When it comes to industries that cause serious environmental harm, most people think of mining, chemical plants or coal-burning power plants, but all things considered, factory farming of animals is number one on the list.

Factory farming is known to be the number one contributor to the pollution of our nation’s rivers and the primary cause of growing “dead zones” in the ocean, such as the one at the mouth of the Mississippi River in the Gulf of Mexico. But another impact of factory farming and animal agriculture, in general, is less well-known: the astronomical amount of clean water used.

Animal Agriculture and California’s Drought

This is a serious problem in California, where factory farms use up scarce water resources in a state where rain simply doesn’t fall for five to six months of the year and droughts during the rainy season are common. In addition, slaughterhouses and factory farms exacerbate drought in California through the release of massive amounts of carbon and methane, potent greenhouse gases that contribute to climate change, which is blamed for increasingly severe droughts in the west.

According to the Pacific Institute, a global water think tank, “Almost half (720 gallons per capita daily) of the average Californian’s water footprint is associated with the consumption of meat and dairy products.” In an effort to deal with the drought that has plagued California for over six years, the state has required citizens and local governments to reduce their water usage.

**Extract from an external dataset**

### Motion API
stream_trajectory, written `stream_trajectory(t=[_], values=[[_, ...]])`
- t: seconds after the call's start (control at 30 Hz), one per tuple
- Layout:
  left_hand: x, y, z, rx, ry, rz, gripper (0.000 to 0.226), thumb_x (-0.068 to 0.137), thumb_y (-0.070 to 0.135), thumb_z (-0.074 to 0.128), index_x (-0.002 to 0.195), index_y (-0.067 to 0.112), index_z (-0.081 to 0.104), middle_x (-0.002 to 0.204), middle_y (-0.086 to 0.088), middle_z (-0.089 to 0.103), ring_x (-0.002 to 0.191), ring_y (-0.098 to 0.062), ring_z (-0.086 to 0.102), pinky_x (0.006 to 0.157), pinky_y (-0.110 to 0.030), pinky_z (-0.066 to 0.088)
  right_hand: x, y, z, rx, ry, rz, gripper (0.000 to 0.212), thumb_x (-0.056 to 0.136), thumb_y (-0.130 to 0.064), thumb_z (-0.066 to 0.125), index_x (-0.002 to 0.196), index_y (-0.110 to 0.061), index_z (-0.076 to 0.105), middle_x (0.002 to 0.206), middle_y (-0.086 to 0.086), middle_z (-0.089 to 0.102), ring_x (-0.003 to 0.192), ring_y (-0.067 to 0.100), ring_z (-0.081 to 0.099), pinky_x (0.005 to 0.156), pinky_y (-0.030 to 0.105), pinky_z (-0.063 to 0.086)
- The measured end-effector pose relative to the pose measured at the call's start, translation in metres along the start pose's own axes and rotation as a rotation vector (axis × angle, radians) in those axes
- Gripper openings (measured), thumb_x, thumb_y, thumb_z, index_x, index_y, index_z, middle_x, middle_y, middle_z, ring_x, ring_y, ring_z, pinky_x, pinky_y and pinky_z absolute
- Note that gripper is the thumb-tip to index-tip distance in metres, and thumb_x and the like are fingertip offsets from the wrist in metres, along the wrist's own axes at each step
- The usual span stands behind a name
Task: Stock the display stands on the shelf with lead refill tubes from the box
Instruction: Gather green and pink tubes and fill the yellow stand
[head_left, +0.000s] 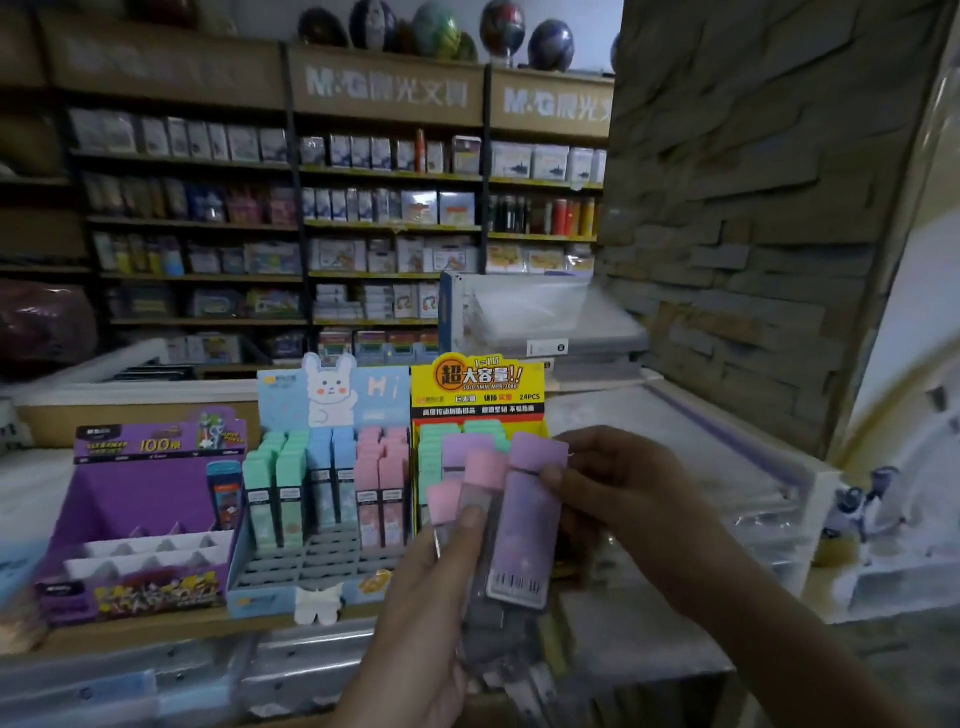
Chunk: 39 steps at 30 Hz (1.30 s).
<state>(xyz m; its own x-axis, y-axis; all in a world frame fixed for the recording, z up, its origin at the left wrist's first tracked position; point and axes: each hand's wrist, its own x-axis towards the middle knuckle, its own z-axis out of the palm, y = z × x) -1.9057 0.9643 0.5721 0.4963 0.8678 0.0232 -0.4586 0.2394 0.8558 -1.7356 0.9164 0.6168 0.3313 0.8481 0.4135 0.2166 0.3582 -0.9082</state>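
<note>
My left hand (421, 613) grips a fanned bundle of lead refill tubes (480, 499) with pink and purple caps, thumb across their front. My right hand (618, 488) pinches the upper part of the purple tube (524, 535) at the bundle's right side. Both hands are in front of the yellow display stand (478, 387), which holds green-capped tubes and a purple one. To its left the blue bunny display stand (332, 395) carries green, blue and pink tubes, with empty grey slots in its front rows. The box is not in sight.
A purple display stand (130, 499) with white dividers and one tube stands at the left on the wooden shelf (156, 631). Clear plastic packs (727, 467) lie to the right, beside a stone-clad pillar (753, 208). Stocked stationery shelves (311, 223) fill the background.
</note>
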Motion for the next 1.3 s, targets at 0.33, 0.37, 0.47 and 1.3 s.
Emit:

But industrial factory farms, by far the most consumptive users of water in California, have gotten off easy. While most people made sacrifices, many slaughterhouses and factory farms continued consuming water at the same or increased rates.

As part of the state’s response, Governor Jerry Brown mandated the State Water Resources Board in 2015 to reduce urban water usage by 25 percent. The City of Livingston, California fell far short of this water reduction goal. In June and July of 2015, the city reduced water consumption by just 5.2 percent making it the worst-performing city in the entire state.  The culprit? Foster Farms runs a chicken slaughterhouse and processing plant in the city.